By Christopher Harrop
By Brad McHargue, Film Critic
Michael Mann’s cyber-thriller "Blackhat" tries desperately to show the otherwise dull activity of hacking into something more than a pale programmer sitting alone in a basement, coffee and Mountain Dew coursing through his veins and typing out endless lines of code.
As a result, the script, which Mann co-wrote with Morgan Davis Foehl, is comprised less of actual hacking than it is a generic hunk jetting around the globe while occasionally typing a few lines into a computer. However. unlike the 1995 cyberpunk thriller "Hackers," we’re not given the benefit of garish clothing, rollerblades, and underground hacker clubs.
In this film, Chris Hemsworth stars as Nicholas Hathaway, a buffer-than-thou blackhat hacker in the midst of a lengthy stay in prison who is furloughed to help the American and Chinese governments seek out another hacker using code he co-created to take down a nuclear power plants and cause soy futures to shoot through the roof. Thrilling!
The man responsible for his release is Chen Dawai (Leehom Wang), a Chinese general who co-wrote the offending code with him while roommates at MIT. Despite a few hiccups along the way and Hathaway leveraging the furlough offer into a hopeful commuted sentence, he’s joined by Carol Barrett (Viola Davis), a tough-as-nails FBI agent with an axe to grind; U.S. Marshal Mark Jessup (Holt McCallany); and Dawai’s sister Lien (Wei Tang), a security expert in her own right and the object of Hathaway’s affection. Together they all traipse around the globe engaging in fisticuffs and gunfights in underground tunnels with Lebanese terrorists while occasionally furthering the plot with intermittent bits of hacking.
Hathaway himself is the antithesis of the image of hacker — he's a chiseled ex-con who spouts tired one-liners about working the body and mind, complete with a terrible accent that comes and goes at random. Hemsworth is a solid actor with charisma to boot, but here he fumbles through the dim script, forcing out stale dialogue with a chest that has aversion to being covered when hunched over a laptop. When out in the field, as it were, he’s an expert in hand-to-hand combat, as comfortable with a gun as he is a sharpened screwdriver cleverly hidden and affixed to his arm — because of course he is.

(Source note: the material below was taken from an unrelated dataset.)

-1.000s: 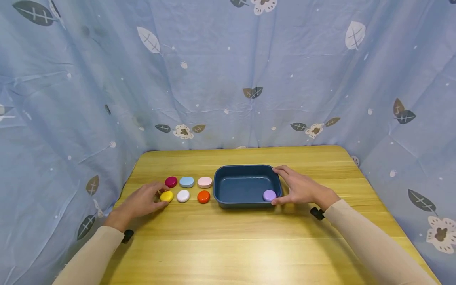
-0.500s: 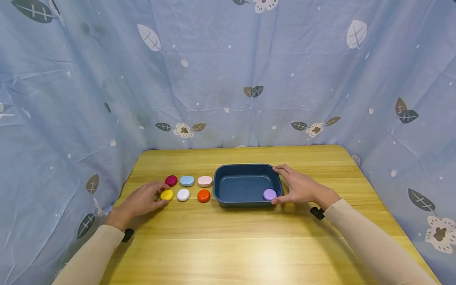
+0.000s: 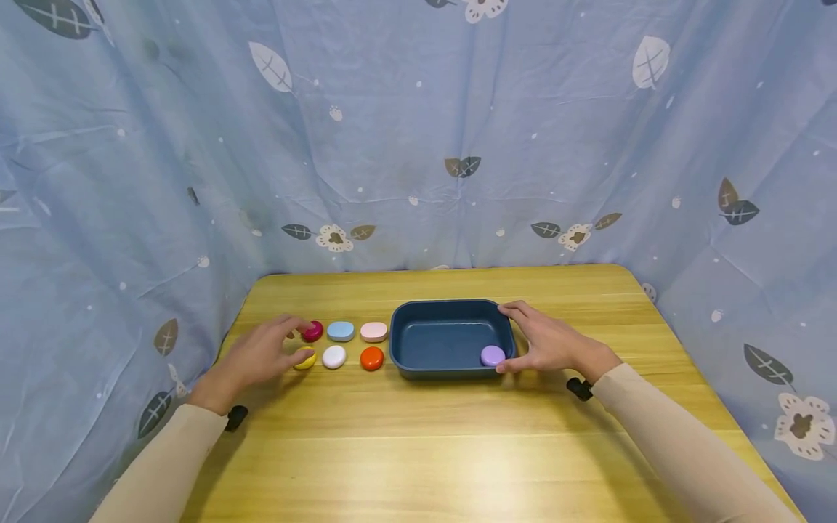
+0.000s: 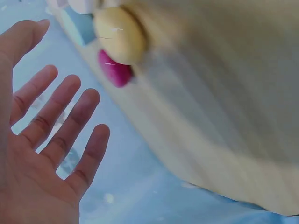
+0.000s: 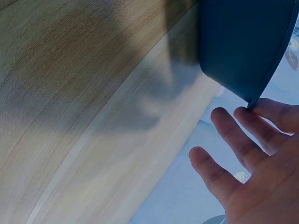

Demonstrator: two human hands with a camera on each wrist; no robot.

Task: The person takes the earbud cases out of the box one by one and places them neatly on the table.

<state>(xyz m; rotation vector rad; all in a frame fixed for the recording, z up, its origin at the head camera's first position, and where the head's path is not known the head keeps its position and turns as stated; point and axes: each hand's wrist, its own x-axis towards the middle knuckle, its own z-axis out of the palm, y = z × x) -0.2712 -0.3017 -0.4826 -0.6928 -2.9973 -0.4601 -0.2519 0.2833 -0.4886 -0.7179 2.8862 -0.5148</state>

The rest of the cast is underutilized, appearing randomly to lend a clever quip or explain some irrelevant motive before disappearing in a flurry of gunfire and a second act that all but completely abandons the dual-U.S/Chinese role in stopping the hacker from fulfilling his nefarious plan. The only one who rides out the wave of mediocrity is Lien, a love interest that causes a brief, barely perceptible rift between Hathaway and Dawai before it’s accepted and forgotten. The film is bloated as it is, its 135-minute runtime overflowing with ostentatious CGI displays of hacking from within the computer as code is sent from one end to the other with catastrophic results.
Admittedly, the hacking is the one area Mann mostly gets right, however truncated it may be for the sake of making a sexy thriller. Lines of code are shown in detail on tiny computer screens, and while most of it is relegated to him executing simple commands or explaining just how complicated the code is, it at least gives off the impression of being grounded in reality. These moments are fleeting, occurring solely to link the action scenes because there has to be “hacking” in a movie that is ostensibly about hacking ... right?
The foot chases and gun battles comprise the bulk of the film, yet are so hampered by poor cinematography, janky editing, and myriad audio issues. Following the screening I appealed to a number of fellow critics, all of which agreed that there were serious issues with the film’s audio. Tack on a shot of a destroyed Chinese nuclear power plant with the words “STOCK FOOTAGE” emblazoned across the middle, and it almost feels like Mann cared less about a quality product than anyone else involved.
But technical glitches notwithstanding, "Blackhat" is just an interminable bore, a generic cat-and-mouse thriller with a weak script that is prime fodder for the theatrical dumping ground that is January.
"Blackhat" is rated R. Running time: Two hours, 13 minutes. One and a half stars out of five.